家と本

今年の春は、景色と気温が見合っていないというか、すっかり雪も融けているのにぽかぽかした暖い日が少ないように感じます。今日なんかも風が強くて薄手のコートでは肌寒いくらいでした。灯油ストーブの出番はかなり減って朝夕にほんの短時間つけるくらいですが、電気ストーブはまだまだ大活躍です。じっとしていると冷えてくるので足元を温めるのに使っています。ストーブなしでくつろげるようになるのはまだちょっと先でしょうか。

わたしの部屋に置きたい家具があるので、なんとかスペースを作るために不用品を捨てることにしました。いつかはここを越す予定でいるのであまり物を増やさないようにしてきたつもりでしたが、いざ見てみると要らない物がてんこもりです。いつかまた使うだろうと思いながらも数年間出番なしのバッグや服。もう二度と見ないであろう書類の束と古くなった資料。モグさんが幼少のころにかじりまくってぼろぼろにしてくれたガス圧縮チェアは、なんとなく部屋の片隅に置かれたまま。パソコンデスクは本来の用途からはずれてわたしのドレッサーと化している。

パソコンデスクの上に置いてあった鏡やヘアケア用品なんかはチェストの上にでも移動することにしましょう。それから意外と増えてしまった本。読書する時間があまり取れずにいたのでそれほど頻繁に買わなかったけど、じわじわと冊数が増していました。手元に残しておきたいものを選りわけてあとは売ろうか。実家に置いてもらうということも考えたけど、すでにわたしの独身時代のコレクションがあり、妹が自分の部屋に置いてくれています。妹も読書好きなのでこれからどんどん本が増えていくだろうことを考えると頼めません。

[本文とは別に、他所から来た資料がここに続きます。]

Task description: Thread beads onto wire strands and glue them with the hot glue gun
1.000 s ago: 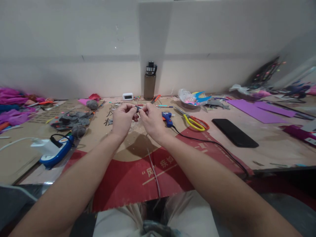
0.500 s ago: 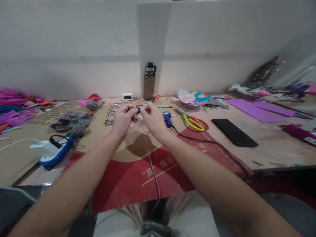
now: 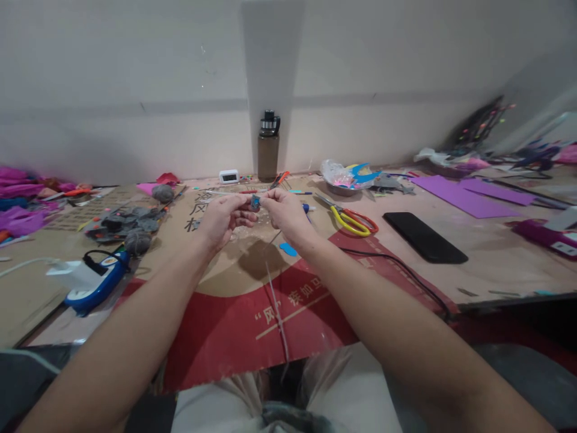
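Note:
A small blue and grey piece (image 3: 255,202), too small to name, is pinched between my two hands above the cardboard. My left hand (image 3: 225,221) grips its left side with thumb and forefinger, the other fingers curled below. From the right, the thumb and fingers of my right hand (image 3: 285,216) close on it. A thin grey strand (image 3: 276,300) runs over the red part of the cardboard sheet (image 3: 211,331) towards my lap. By my right wrist there is a flat blue cut-out (image 3: 288,249). The blue glue gun (image 3: 306,208) is mostly hidden behind my right hand.
Yellow-and-red-handled scissors (image 3: 349,219) and a black phone (image 3: 424,237) lie on the right. A bottle (image 3: 268,147) and a white clock (image 3: 229,176) stand by the wall. At left are grey scraps (image 3: 119,224), yarn balls (image 3: 137,242) and a blue power strip (image 3: 99,282).
The piece in my fingers has turned and shows more blue. My right hand has shifted slightly right and down, covering more of the glue gun. The blue cut-out now shows beside my right wrist.

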Available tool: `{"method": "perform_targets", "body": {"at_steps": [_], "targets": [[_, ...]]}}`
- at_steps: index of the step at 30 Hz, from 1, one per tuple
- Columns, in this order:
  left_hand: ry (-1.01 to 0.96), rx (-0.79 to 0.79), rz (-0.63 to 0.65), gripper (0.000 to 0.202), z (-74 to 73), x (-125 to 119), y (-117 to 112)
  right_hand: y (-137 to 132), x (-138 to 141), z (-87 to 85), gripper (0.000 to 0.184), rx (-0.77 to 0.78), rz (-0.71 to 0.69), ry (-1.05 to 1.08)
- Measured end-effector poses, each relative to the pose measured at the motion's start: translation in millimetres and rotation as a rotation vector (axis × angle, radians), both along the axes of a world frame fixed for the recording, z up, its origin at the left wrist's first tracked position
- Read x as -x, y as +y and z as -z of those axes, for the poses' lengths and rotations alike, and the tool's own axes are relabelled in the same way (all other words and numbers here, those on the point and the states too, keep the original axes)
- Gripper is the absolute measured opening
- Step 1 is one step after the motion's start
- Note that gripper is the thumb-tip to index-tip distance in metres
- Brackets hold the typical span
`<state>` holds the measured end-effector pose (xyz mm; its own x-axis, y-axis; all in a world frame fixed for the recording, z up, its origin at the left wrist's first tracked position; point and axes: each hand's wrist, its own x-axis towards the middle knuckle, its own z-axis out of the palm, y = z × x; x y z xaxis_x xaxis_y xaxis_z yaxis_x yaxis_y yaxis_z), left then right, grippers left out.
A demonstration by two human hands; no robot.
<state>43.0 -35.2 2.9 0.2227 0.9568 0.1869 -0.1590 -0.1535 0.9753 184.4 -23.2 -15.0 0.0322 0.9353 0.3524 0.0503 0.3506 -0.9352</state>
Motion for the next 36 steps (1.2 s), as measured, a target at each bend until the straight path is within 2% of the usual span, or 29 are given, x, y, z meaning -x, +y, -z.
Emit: {"method": "perform_targets", "body": {"at_steps": [4, 7, 10, 14, 18, 22, 26, 31, 36], "targets": [[0.139, -0.096, -0.076, 0.020, -1.4, 2.0, 1.4, -3.8, -4.6, -1.8, 0.010, -0.042, 0.040, -0.149], [0.363, -0.240, -0.147, 0.014, -10.6, -0.6, -7.0, -9.0, -6.9, -4.2, 0.009, -0.120, 0.079, -0.313], [0.556, -0.310, -0.200, 0.013, -20.4, -4.6, -17.5, -13.3, -7.6, -5.6, 0.008, -0.208, 0.100, -0.459], [0.657, -0.363, -0.231, 0.012, -18.5, -5.2, -17.7, -14.8, -7.4, -4.9, 0.007, -0.288, 0.141, -0.588], [0.628, -0.364, -0.270, 0.009, -11.3, -2.2, -11.0, -12.5, -7.3, -1.2, 0.005, -0.258, 0.090, -0.540], [0.530, -0.259, -0.305, 0.010, -13.2, -1.3, -11.8, -10.1, -6.1, 3.4, 0.020, -0.251, 0.076, -0.451], [0.468, -0.225, -0.276, 0.011, -12.9, -0.3, -11.5, -10.4, -4.4, 4.0, 0.005, -0.319, 0.099, -0.456], [0.429, -0.206, -0.286, 0.009, -6.5, 0.3, -5.7, -12.5, -4.0, 1.3, 0.007, -0.303, 0.130, -0.469], [0.376, -0.215, -0.322, 0.007, -1.5, 2.0, 0.1, -12.8, -2.8, 3.6, 0.016, -0.261, 0.010, -0.462]]}}
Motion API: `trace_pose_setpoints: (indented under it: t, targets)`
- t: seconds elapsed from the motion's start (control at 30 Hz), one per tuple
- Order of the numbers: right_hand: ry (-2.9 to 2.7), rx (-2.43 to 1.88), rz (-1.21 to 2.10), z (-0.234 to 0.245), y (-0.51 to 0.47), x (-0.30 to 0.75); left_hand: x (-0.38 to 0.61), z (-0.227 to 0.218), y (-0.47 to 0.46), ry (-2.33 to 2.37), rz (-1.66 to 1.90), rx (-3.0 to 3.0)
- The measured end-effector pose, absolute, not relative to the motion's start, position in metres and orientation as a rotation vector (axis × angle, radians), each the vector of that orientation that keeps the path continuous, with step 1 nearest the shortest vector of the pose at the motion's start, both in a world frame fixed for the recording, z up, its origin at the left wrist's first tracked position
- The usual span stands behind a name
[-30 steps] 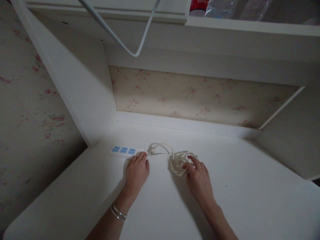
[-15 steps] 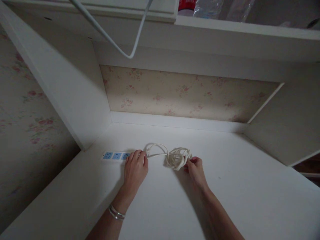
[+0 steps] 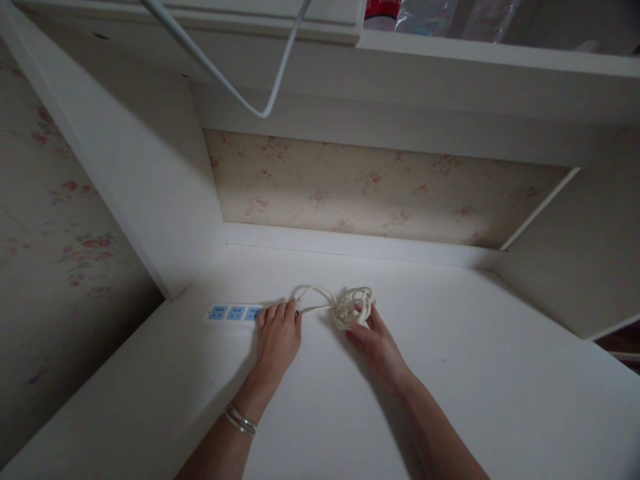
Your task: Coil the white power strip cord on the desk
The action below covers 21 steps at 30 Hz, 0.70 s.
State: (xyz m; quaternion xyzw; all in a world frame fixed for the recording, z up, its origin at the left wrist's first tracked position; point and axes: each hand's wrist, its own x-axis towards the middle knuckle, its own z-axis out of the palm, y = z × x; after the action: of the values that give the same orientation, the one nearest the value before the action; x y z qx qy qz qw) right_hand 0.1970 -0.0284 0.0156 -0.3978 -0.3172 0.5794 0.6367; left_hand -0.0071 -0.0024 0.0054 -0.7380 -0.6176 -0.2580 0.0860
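Note:
A white power strip (image 3: 227, 313) with blue socket faces lies on the white desktop, left of centre. My left hand (image 3: 280, 335) is closed over its right end, hiding that part. From there a white cord loops to a bundled coil of cord (image 3: 346, 311). My right hand (image 3: 374, 337) grips the coil from its right side, with the thumb in front and fingers behind and inside the loops. Bracelets (image 3: 241, 420) circle my left wrist.
The white desktop (image 3: 450, 373) is bounded by side panels and a back ledge (image 3: 360, 243) below floral wallpaper (image 3: 320, 187). Overhead, a shelf (image 3: 475, 57) holds clear plastic items and a red-labelled thing. A bent white rod or cable (image 3: 263, 112) hangs at top left.
My right hand has moved slightly left and turned, from pinching the coil's right edge to grasping round it. My left hand stays on the strip. The view has shifted a little.

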Motion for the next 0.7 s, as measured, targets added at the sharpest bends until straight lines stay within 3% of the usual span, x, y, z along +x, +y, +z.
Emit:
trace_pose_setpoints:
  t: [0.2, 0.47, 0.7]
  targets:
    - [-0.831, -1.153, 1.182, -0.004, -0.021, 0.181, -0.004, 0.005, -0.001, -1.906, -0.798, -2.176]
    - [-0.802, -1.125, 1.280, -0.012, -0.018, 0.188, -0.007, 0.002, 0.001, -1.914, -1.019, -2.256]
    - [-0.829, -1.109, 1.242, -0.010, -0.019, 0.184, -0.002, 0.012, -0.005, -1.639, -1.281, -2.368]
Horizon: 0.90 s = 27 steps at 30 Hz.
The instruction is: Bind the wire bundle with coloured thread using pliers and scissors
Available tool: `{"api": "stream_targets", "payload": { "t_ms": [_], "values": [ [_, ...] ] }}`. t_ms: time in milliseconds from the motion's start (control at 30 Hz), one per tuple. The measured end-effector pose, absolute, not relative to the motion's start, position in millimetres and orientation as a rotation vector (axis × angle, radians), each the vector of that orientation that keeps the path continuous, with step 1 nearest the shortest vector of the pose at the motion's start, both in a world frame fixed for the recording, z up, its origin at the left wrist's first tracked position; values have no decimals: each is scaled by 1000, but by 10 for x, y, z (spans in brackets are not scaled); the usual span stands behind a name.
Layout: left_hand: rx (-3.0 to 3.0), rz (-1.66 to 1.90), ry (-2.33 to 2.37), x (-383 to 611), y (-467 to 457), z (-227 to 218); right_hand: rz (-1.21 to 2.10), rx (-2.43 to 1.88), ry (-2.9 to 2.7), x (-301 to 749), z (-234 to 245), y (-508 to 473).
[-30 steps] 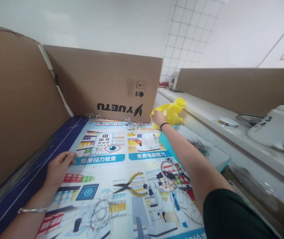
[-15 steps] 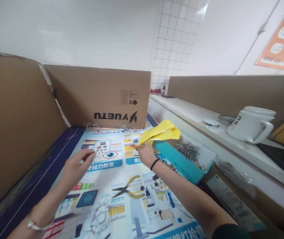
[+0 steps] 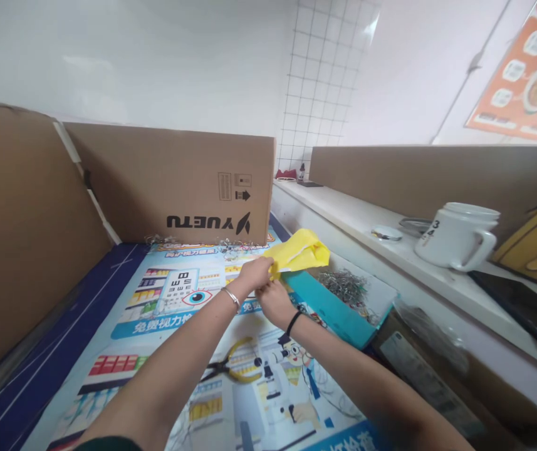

いつか自分たちの家を持ったときにまた買えばいいかな。今は仕方がないよね。そういうわけではやり本を売ることにして、手放す分を段ボール箱に入れて玄関に出しておいたところ、相方にまったをかけられました。また買い直すのはお金がもったいないよ、おれの実家に置いておいてあげるよ、とのことでした。でもそれだってなにか気が引けるしね。読書する時間が確保できるようになれば、本はすぐ増えていはずだし、まだまだ読んでみたい本もたくさんあることだから、やっぱり売ったほうがいいような気がします。とりあえずここにいるあいだは図書館で借りるのが一番いいかも。

できればすぐにでもここを引き払って広めの家に越したいです。そうすれば本を置くスペースだって確保できるというものです。しかし、なかなかそうはいかない事情がありここにとどまっています。夫の母、つまりわたしにとっての姑さんの今後によるのです。姑さんは今、嫁ぎ先の家で暮らしています。舅と夫は先立ち、姑さんも施設暮らしですが、親族はみな近所に住んでいるので寂しくはなさそうです。ですがいずれは一人暮らしもままならなくなるかもしれないということで、相方はゆくゆくは同居しようかという考えでいます。姑さんは穏やかで優しいしいろいろなことからわたしを守ってくれる人だから、同居には賛成です。冗談じゃない、とは思わない。

姑さんは今はあの家を守らなくてはなりません。しかし齢90代の大姑さんがいなくなってしまったら。これからもあの土地で暮らすというのなら、わたしたちはスープの冷めない距離に家を建てるか二世帯住宅を建てて一緒に住むし、こだわりはないというのなら家も土地も売ってしまって、わたしたちが札幌に家を建てるのでそこで同居しましょう、という予定でいます。

だから、わたしたちはいつかはここを出るつもりなのですが、それがいつかはまだ決まっていません。それまでは賃貸で暮らして、なるべく家賃も抑えていこうという方向です。もう少し広くて設備の整ったところで暮らしたいけど、犬猫OKの物件というのもなかなかないものだし、ここは築年数が古い割にはリフォームしてあるのできれいだし、中心部まで車で10分くらいなので相方の通勤に便利だし、姑さんの身の振り方が決まるまではここで頑張ろうかなと思えます。古いのでそれなりに不満な点はあるけど、家賃を抑えるためにここを選んだので我慢です。とりあえず夏暑く冬寒いところが一番不便ですかね。冬はめっちゃ結露で押入れの壁にカビが生えてくるほどなのでまめに手入れしないといけないのが面倒です。

いつか広々として夏涼しく冬温かいような家に住めることを夢見て、とりあえず本は売ってきます。